**WHAT IS EXPECTED:**
No pictures go into the copy. Write out every line below exactly.

**GIVEN RECORDS:**
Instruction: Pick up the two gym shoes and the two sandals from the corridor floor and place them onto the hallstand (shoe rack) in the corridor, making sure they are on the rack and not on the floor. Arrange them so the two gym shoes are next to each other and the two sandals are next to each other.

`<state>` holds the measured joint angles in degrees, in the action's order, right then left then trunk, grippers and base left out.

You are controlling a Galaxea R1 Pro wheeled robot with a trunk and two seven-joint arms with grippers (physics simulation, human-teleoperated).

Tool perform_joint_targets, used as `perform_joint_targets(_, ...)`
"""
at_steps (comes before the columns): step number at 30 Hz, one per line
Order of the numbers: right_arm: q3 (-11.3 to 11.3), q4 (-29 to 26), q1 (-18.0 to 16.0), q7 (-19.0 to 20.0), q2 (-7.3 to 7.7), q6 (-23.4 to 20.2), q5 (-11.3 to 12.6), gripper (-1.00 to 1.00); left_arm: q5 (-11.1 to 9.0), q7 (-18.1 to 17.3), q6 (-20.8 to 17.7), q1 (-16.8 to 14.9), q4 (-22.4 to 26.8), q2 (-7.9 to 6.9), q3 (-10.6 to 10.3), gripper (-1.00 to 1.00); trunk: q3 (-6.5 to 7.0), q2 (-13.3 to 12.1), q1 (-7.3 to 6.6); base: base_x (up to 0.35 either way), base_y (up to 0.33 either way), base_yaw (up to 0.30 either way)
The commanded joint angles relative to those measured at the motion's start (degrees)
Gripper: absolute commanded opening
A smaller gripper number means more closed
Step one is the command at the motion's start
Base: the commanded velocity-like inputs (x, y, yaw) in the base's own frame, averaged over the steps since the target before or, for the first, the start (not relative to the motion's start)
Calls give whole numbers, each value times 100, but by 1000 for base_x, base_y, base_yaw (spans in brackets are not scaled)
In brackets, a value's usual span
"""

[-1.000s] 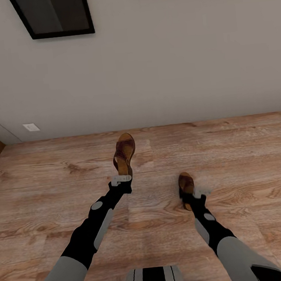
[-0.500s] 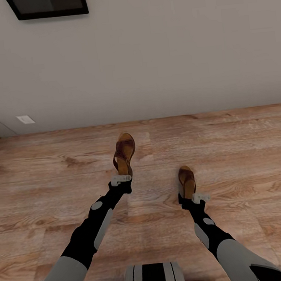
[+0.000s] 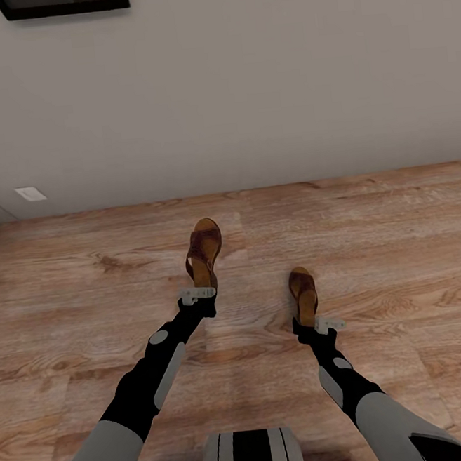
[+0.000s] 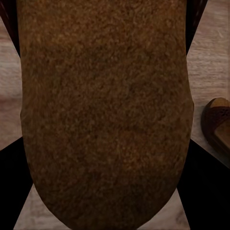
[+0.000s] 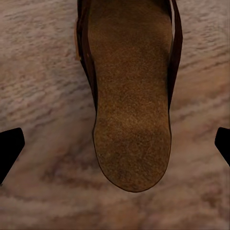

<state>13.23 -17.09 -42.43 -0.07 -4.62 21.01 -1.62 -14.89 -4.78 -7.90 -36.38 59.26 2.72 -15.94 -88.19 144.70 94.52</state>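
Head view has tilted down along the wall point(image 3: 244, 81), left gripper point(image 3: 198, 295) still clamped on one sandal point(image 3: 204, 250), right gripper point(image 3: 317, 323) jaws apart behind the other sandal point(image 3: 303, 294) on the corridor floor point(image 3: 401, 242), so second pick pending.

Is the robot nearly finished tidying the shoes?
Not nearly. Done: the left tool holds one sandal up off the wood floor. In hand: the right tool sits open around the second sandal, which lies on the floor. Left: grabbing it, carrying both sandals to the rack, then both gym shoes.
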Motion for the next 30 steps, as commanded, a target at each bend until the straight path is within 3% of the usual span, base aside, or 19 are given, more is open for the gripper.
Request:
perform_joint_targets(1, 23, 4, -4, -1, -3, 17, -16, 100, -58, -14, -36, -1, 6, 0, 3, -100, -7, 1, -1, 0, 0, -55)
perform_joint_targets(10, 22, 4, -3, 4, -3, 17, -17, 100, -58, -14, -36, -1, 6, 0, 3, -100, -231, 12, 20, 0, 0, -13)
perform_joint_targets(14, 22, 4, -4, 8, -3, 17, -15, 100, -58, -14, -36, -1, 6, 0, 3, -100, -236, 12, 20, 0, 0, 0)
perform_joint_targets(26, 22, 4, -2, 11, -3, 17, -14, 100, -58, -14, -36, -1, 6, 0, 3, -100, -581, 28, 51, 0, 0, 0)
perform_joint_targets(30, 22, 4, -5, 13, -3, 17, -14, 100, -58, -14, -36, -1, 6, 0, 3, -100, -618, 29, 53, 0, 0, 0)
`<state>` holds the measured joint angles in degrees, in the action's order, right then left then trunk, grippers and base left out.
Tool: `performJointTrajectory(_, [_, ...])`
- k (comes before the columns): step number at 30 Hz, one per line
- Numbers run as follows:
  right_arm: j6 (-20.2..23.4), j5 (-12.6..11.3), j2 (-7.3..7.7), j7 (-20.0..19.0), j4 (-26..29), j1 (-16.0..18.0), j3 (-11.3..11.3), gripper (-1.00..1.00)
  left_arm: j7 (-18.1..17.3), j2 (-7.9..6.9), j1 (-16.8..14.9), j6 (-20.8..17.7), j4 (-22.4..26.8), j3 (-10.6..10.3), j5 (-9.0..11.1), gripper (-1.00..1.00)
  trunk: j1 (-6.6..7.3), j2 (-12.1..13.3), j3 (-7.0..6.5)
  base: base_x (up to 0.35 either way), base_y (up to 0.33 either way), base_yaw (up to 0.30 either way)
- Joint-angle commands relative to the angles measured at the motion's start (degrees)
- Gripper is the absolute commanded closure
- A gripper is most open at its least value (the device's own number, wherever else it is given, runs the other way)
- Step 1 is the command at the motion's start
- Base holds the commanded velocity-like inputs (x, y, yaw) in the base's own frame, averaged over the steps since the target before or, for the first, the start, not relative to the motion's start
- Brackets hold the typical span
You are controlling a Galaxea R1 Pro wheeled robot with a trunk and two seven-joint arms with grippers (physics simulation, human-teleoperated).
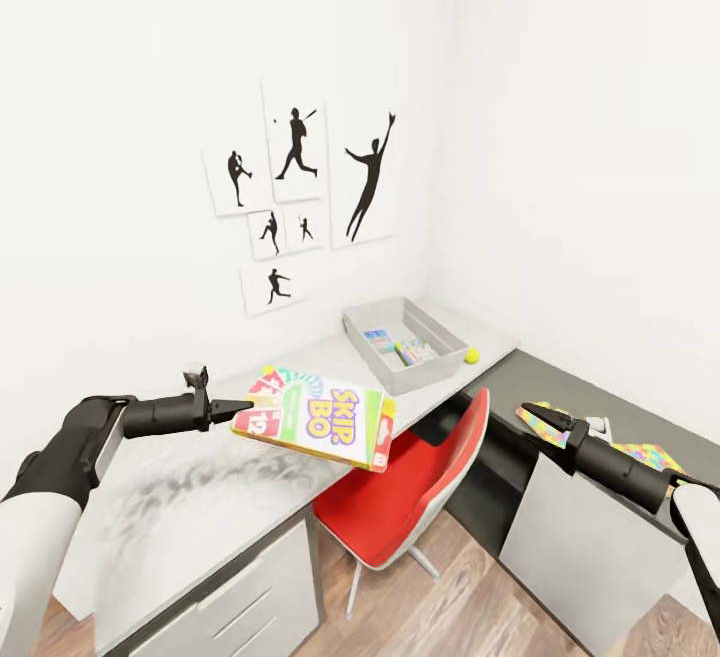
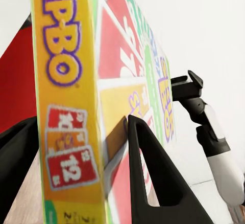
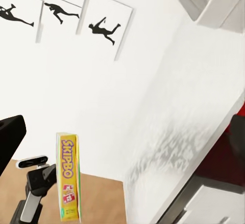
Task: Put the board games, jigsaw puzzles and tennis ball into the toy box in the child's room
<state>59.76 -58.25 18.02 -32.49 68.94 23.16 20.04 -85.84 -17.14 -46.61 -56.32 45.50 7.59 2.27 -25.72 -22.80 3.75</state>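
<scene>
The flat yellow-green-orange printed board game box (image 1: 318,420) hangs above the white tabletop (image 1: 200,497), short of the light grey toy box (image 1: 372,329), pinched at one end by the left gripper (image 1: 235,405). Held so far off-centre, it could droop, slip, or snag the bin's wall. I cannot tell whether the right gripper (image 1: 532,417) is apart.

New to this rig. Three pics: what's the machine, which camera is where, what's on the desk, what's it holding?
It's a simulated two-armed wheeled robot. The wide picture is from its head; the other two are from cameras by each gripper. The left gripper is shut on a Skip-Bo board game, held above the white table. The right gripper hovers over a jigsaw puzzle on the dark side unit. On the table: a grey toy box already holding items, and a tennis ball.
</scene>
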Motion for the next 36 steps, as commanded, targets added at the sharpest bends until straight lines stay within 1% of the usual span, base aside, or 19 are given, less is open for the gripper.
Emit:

**ANSWER SPACE:**
Instruction: Pick up the two gym shoes and the two sandals from the corridor floor and place them onto the hallstand (shoe rack) in the corridor, making sure they are on the rack and not on the floor. Arrange them so the two gym shoes are next to each other and the two sandals are next to each other.

`<state>` holds the measured joint angles in degrees, in the action's order, right then left then trunk, grippers and base left out.

You are controlling a Galaxea R1 Pro wheeled robot with a trunk and two seven-joint arms with grippers (physics simulation, human-teleoperated).

Tool perform_joint_targets, used as `perform_joint_targets(_, ...)`
"""
at_steps (comes before the columns): step number at 30 Hz, one per line
Order of the numbers: right_arm: q3 (-11.3 to 11.3), q4 (-29 to 26), q1 (-18.0 to 16.0), q7 (-19.0 to 20.0), q2 (-7.3 to 7.7), q6 (-23.4 to 20.2), q5 (-11.3 to 12.6), gripper (-1.00 to 1.00); left_arm: q5 (-11.1 to 9.0), q7 (-18.1 to 17.3), q6 (-20.8 to 17.7), q1 (-16.8 to 14.9), q4 (-22.4 to 26.8), q2 (-7.9 to 6.9), q3 (-10.6 to 10.3), gripper (-1.00 to 1.00); trunk: q3 (-6.5 to 7.0), q2 (-13.3 to 12.1), q1 (-7.3 to 6.6); base: base_x (up to 0.35 either way), base_y (up to 0.33 either way), base_yaw (up to 0.30 either way)
The commanded joint angles relative to those measured at the motion's start (degrees)
Gripper: absolute commanded opening
A smaller gripper number means more closed
Step one is the command at the motion's start
Base: the commanded velocity-like inputs (x, y, yaw) in the base's own frame, averaged over the steps since the target before or, for the first, the start (not relative to the motion's start)
Calls give whole numbers, each value times 100, but by 1000 for base_x, base_y, base_yaw (spans in brackets are not scaled)
In brackets, a value's usual span
"""

[-1.000s] 
[-0.500s] 
[+0.000s] 
[+0.000s] 
[+0.000s] 

<state>13.23 -17.09 -42.43 -0.07 -4.62 21.01 -1.62 -14.89 -4.78 -7.90 -36.38 59.26 2.72 -15.94 -88.19 144.70 94.52</state>
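Head view has tilted down along the wall point(image 3: 244, 81), left gripper point(image 3: 198, 295) still clamped on one sandal point(image 3: 204, 250), right gripper point(image 3: 317, 323) jaws apart behind the other sandal point(image 3: 303, 294) on the corridor floor point(image 3: 401, 242), so second pick pending.

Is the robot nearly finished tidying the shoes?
Not nearly. Done: the left tool holds one sandal up off the wood floor. In hand: the right tool sits open around the second sandal, which lies on the floor. Left: grabbing it, carrying both sandals to the rack, then both gym shoes.
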Motion for the next 30 steps, as commanded, a target at each bend until the straight path is within 3% of the usual span, base aside, or 19 are given, more is open for the gripper.
Request:
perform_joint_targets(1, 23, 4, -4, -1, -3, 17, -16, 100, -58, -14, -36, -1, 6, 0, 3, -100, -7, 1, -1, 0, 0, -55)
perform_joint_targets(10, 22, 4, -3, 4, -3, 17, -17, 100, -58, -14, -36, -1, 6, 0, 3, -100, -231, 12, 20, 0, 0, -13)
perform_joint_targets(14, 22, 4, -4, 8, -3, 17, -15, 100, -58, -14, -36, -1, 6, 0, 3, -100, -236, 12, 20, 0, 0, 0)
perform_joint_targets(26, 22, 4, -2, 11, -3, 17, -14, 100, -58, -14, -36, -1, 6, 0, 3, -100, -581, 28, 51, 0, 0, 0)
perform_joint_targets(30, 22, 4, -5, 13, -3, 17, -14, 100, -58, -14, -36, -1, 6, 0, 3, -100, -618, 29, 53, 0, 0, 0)
`<state>` holds the measured joint angles in degrees, in the action's order, right then left then trunk, grippers and base left out.
Tool: `performJointTrajectory(_, [_, ...])`
- k (comes before the columns): step number at 30 Hz, one per line
- Numbers run as follows:
  right_arm: j6 (-20.2..23.4), j5 (-12.6..11.3), j2 (-7.3..7.7), j7 (-20.0..19.0), j4 (-26..29), j1 (-16.0..18.0), j3 (-11.3..11.3), gripper (-1.00..1.00)
  left_arm: j7 (-18.1..17.3), j2 (-7.9..6.9), j1 (-16.8..14.9), j6 (-20.8..17.7), j4 (-22.4..26.8), j3 (-10.6..10.3), j5 (-9.0..11.1), gripper (-1.00..1.00)
  trunk: j1 (-6.6..7.3), j2 (-12.1..13.3), j3 (-7.0..6.5)
  base: base_x (up to 0.35 either way), base_y (up to 0.33 either way), base_yaw (up to 0.30 either way)
- Joint-angle commands relative to the angles measured at the motion's start (degrees)
- Gripper is the absolute commanded closure
- A gripper is most open at its least value (the device's own number, wherever else it is given, runs the other way)
- Step 1 is the command at the motion's start
- Base holds the commanded velocity-like inputs (x, y, yaw) in the base's own frame, averaged over the steps since the target before or, for the first, the start, not relative to the motion's start
- Brackets hold the typical span
You are controlling a Galaxea R1 Pro wheeled robot with a trunk and two seven-joint arms with grippers (physics simulation, human-teleoperated).
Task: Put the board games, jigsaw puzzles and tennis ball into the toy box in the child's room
<state>59.76 -58.25 18.02 -32.49 68.94 23.16 20.04 -85.84 -17.14 -46.61 -56.32 45.50 7.59 2.27 -25.72 -22.80 3.75</state>
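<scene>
The flat yellow-green-orange printed board game box (image 1: 318,420) hangs above the white tabletop (image 1: 200,497), short of the light grey toy box (image 1: 372,329), pinched at one end by the left gripper (image 1: 235,405). Held so far off-centre, it could droop, slip, or snag the bin's wall. I cannot tell whether the right gripper (image 1: 532,417) is apart.

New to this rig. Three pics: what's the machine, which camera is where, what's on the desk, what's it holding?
It's a simulated two-armed wheeled robot. The wide picture is from its head; the other two are from cameras by each gripper. The left gripper is shut on a Skip-Bo board game, held above the white table. The right gripper hovers over a jigsaw puzzle on the dark side unit. On the table: a grey toy box already holding items, and a tennis ball.
</scene>
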Motion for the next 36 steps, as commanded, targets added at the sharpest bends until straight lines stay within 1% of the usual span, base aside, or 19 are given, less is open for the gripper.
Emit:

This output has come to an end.